▶ Assigned task
Quote verbatim the span of lines that begins the listing below and closes with the line containing "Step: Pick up".

▶ Recorded data
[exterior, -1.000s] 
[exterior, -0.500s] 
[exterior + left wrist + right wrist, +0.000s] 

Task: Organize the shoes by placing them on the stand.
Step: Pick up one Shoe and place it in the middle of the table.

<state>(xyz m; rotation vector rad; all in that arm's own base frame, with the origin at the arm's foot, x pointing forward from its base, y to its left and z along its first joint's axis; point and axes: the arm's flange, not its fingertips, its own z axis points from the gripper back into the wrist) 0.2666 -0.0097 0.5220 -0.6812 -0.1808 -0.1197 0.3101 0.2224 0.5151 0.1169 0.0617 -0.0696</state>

▶ The answer
[exterior, -1.000s] 
[exterior, -0.500s] 
[exterior + left wrist + right wrist, +0.000s] 

Task: Organize the shoes by placing them on the stand.
Step: Pick up one Shoe and place it in the middle of the table.

The answer to this exercise has been written out completely.